TASK STATEMENT: If an entry holds a picture, leave the picture out and copy the rest exactly.

[Data excerpts]
· · ·
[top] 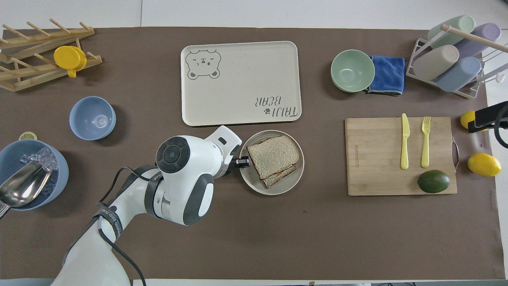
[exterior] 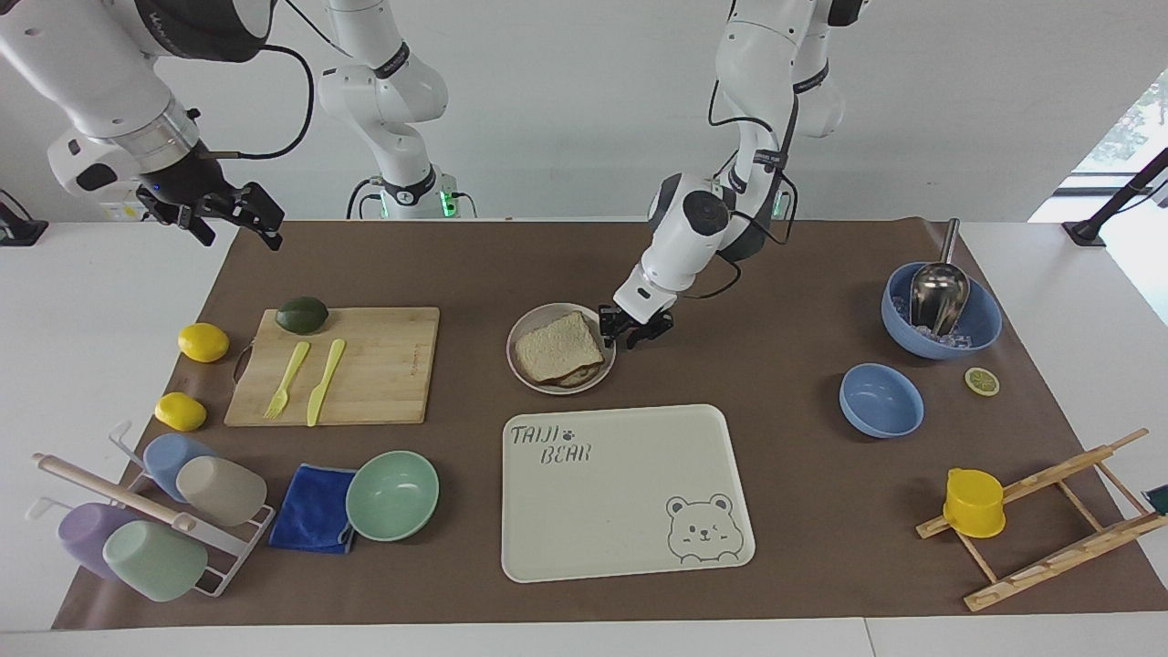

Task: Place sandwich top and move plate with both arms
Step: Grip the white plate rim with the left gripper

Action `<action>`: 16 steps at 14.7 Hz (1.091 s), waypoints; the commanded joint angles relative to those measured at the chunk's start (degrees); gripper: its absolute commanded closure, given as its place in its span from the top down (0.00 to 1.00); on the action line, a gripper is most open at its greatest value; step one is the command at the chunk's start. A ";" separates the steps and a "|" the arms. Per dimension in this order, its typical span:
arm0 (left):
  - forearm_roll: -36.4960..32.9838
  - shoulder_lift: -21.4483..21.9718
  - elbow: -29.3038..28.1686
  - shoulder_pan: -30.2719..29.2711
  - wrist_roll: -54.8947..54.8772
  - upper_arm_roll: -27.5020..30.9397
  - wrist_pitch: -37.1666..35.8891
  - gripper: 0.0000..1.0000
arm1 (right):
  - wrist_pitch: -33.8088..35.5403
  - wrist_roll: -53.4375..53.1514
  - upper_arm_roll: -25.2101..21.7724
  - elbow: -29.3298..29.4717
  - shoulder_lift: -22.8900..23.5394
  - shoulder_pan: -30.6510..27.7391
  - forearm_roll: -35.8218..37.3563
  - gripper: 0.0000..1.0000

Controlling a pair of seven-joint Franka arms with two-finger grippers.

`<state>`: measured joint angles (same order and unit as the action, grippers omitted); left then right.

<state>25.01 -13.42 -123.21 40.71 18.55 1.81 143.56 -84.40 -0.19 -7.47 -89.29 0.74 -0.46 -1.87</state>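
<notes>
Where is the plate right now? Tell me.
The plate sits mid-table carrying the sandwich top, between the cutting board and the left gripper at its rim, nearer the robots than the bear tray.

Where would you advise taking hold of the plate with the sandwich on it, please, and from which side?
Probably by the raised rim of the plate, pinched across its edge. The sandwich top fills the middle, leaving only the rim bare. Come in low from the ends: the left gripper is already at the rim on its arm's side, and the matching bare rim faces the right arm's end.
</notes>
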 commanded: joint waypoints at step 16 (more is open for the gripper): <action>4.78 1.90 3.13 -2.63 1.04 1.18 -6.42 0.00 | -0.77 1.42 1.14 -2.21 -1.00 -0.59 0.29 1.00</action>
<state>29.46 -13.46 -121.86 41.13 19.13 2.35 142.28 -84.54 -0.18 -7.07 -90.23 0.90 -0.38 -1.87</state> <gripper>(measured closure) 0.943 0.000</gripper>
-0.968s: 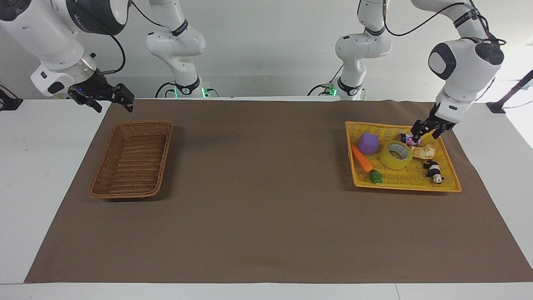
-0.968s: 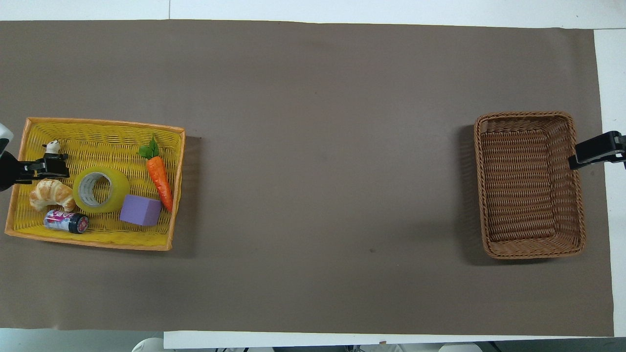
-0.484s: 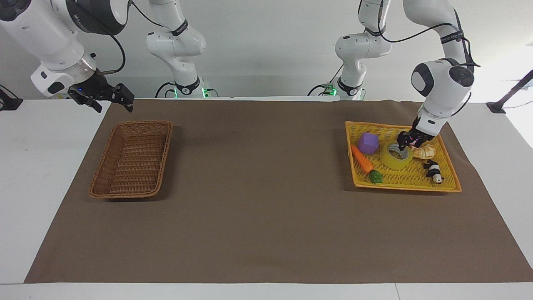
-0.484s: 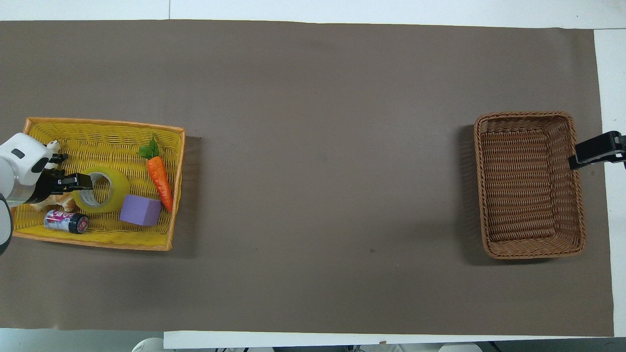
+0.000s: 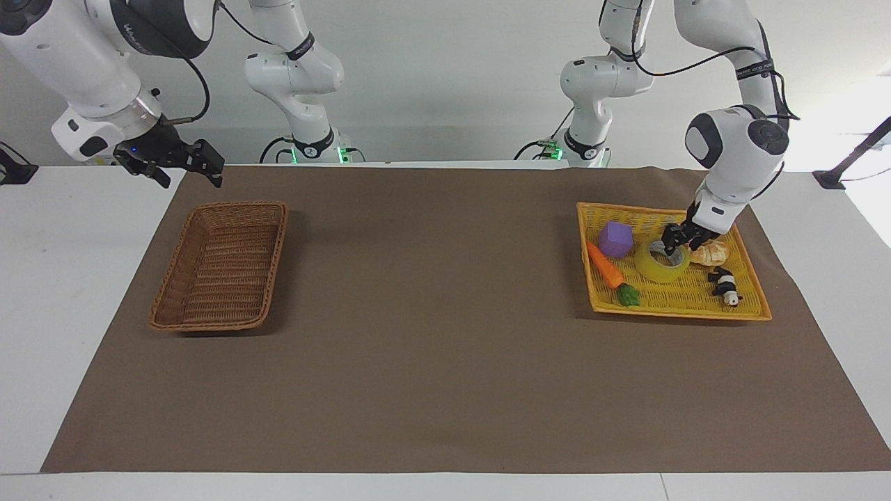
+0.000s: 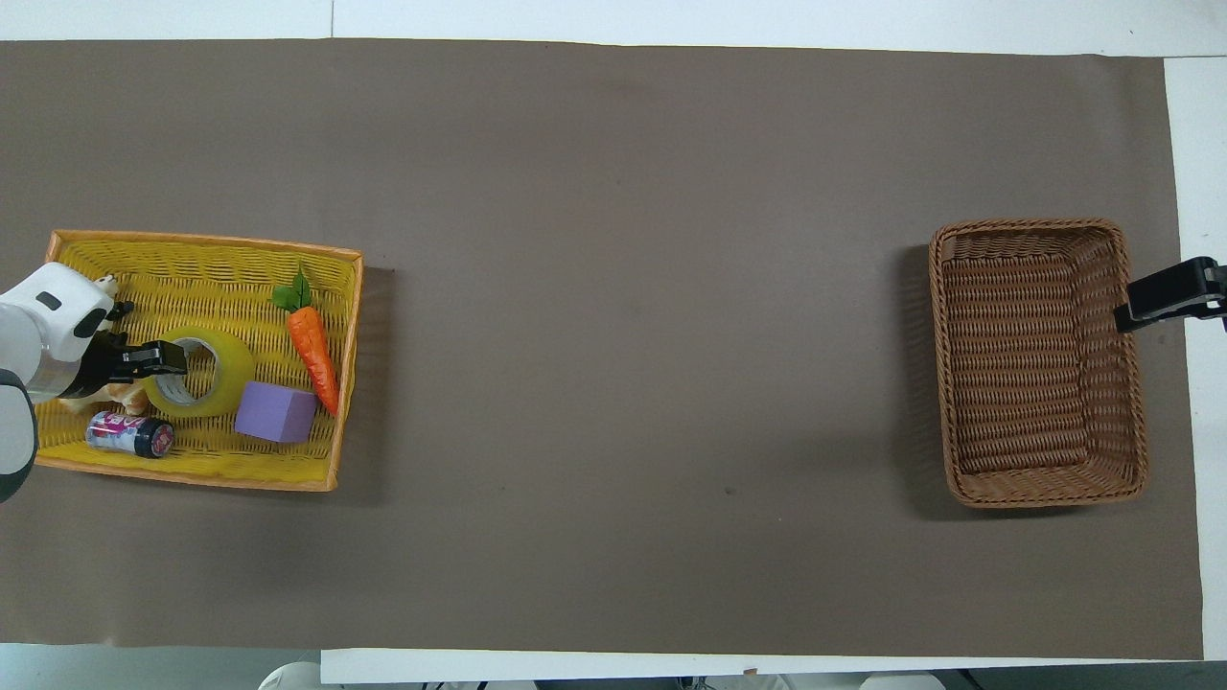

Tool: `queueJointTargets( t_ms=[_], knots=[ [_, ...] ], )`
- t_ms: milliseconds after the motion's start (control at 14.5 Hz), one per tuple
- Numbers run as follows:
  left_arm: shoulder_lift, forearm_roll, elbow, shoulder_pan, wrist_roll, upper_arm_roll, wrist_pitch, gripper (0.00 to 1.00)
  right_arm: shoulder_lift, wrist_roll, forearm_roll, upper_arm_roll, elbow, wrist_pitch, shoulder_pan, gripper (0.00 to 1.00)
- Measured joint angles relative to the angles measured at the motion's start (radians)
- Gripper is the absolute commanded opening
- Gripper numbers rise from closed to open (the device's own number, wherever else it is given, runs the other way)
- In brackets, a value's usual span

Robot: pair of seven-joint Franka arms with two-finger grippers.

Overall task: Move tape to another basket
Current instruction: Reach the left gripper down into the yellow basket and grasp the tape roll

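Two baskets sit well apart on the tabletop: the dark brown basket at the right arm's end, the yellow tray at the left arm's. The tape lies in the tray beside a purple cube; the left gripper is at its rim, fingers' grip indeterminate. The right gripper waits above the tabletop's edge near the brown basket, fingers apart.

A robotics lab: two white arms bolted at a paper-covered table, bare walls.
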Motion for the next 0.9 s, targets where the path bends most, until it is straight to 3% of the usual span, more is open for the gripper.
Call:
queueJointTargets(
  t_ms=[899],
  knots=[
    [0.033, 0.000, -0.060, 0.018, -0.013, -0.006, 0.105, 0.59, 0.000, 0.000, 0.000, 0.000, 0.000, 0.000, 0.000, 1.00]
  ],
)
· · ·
WRITTEN REPLY:
[top] 
[exterior] 

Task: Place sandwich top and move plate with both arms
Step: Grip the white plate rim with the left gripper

Action `<action>`: 16 steps at 14.7 Hz (1.091 s), waypoints; the commanded joint angles relative to those measured at the chunk's start (degrees); gripper: its absolute commanded closure, given as its place in its span from the top down (0.00 to 1.00); on the action line, a gripper is most open at its greatest value; step one is the command at the chunk's start. A ";" separates the steps and a "|" the arms. Per dimension in this order, its typical span:
arm0 (left):
  - forearm_roll: -36.4960..32.9838
  - shoulder_lift: -21.4483..21.9718
  - elbow: -29.3038..28.1686
  - shoulder_pan: -30.2719..29.2711
  - wrist_roll: -54.8947..54.8772
  - upper_arm_roll: -27.5020..30.9397
  - wrist_pitch: -37.1666..35.8891
  - gripper: 0.0000..1.0000
arm1 (right):
  - wrist_pitch: -33.8088..35.5403
  - wrist_roll: -53.4375..53.1514
  - upper_arm_roll: -25.2101..21.7724
  - elbow: -29.3298..29.4717
  - shoulder_lift: -22.8900..23.5394
  - shoulder_pan: -30.6510..27.7391
  - forearm_roll: -35.8218..37.3563
  - gripper: 0.0000..1.0000

Controlling a pair of seven-joint Franka arms with two-finger grippers.

`<state>`: measured joint angles (same order and unit as the action, grippers omitted); left then right.

<state>25.01 -13.42 -123.21 40.71 18.55 1.81 143.56 -84.40 -0.19 -7.47 -89.29 0.74 -0.46 -1.87</state>
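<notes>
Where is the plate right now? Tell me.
The plate sits mid-table carrying the sandwich top, between the cutting board and the left gripper at its rim, nearer the robots than the bear tray.

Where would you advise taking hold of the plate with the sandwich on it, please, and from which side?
Probably by the raised rim of the plate, pinched across its edge. The sandwich top fills the middle, leaving only the rim bare. Come in low from the ends: the left gripper is already at the rim on its arm's side, and the matching bare rim faces the right arm's end.
</notes>
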 commanded: joint waypoints at step 16 (more is open for the gripper): <action>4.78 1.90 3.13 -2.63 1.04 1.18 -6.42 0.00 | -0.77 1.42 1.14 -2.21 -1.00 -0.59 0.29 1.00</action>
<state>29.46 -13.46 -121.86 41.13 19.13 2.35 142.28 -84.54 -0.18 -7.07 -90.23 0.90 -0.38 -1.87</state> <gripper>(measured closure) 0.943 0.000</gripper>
-0.968s: 
-0.968s: 
-0.484s: 
-0.484s: 
+0.000s: 
+0.000s: 

Tool: `queueJointTargets( t_ms=[_], knots=[ [_, ...] ], )`
- t_ms: milliseconds after the motion's start (control at 14.5 Hz), one per tuple
- Numbers run as follows:
  left_arm: shoulder_lift, forearm_roll, elbow, shoulder_pan, wrist_roll, upper_arm_roll, wrist_pitch, gripper (0.00 to 1.00)
  right_arm: shoulder_lift, wrist_roll, forearm_roll, upper_arm_roll, elbow, wrist_pitch, shoulder_pan, gripper (0.00 to 1.00)
- Measured joint angles relative to the angles measured at the motion's start (radians)
- Gripper is the absolute commanded opening
- Gripper numbers rise from closed to open (the device's own number, wherever else it is given, runs the other way)
- In brackets, a value's usual span

Robot: pair of seven-joint Franka arms with two-finger grippers.

Overall task: Move tape to another basket
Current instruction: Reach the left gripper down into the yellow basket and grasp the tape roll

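Two baskets sit well apart on the tabletop: the dark brown basket at the right arm's end, the yellow tray at the left arm's. The tape lies in the tray beside a purple cube; the left gripper is at its rim, fingers' grip indeterminate. The right gripper waits above the tabletop's edge near the brown basket, fingers apart.

A robotics lab: two white arms bolted at a paper-covered table, bare walls.
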Motion for the next 0.9 s, targets where the path bends most, until it is straight to 3% of the usual span, more is open for the gripper.
Call:
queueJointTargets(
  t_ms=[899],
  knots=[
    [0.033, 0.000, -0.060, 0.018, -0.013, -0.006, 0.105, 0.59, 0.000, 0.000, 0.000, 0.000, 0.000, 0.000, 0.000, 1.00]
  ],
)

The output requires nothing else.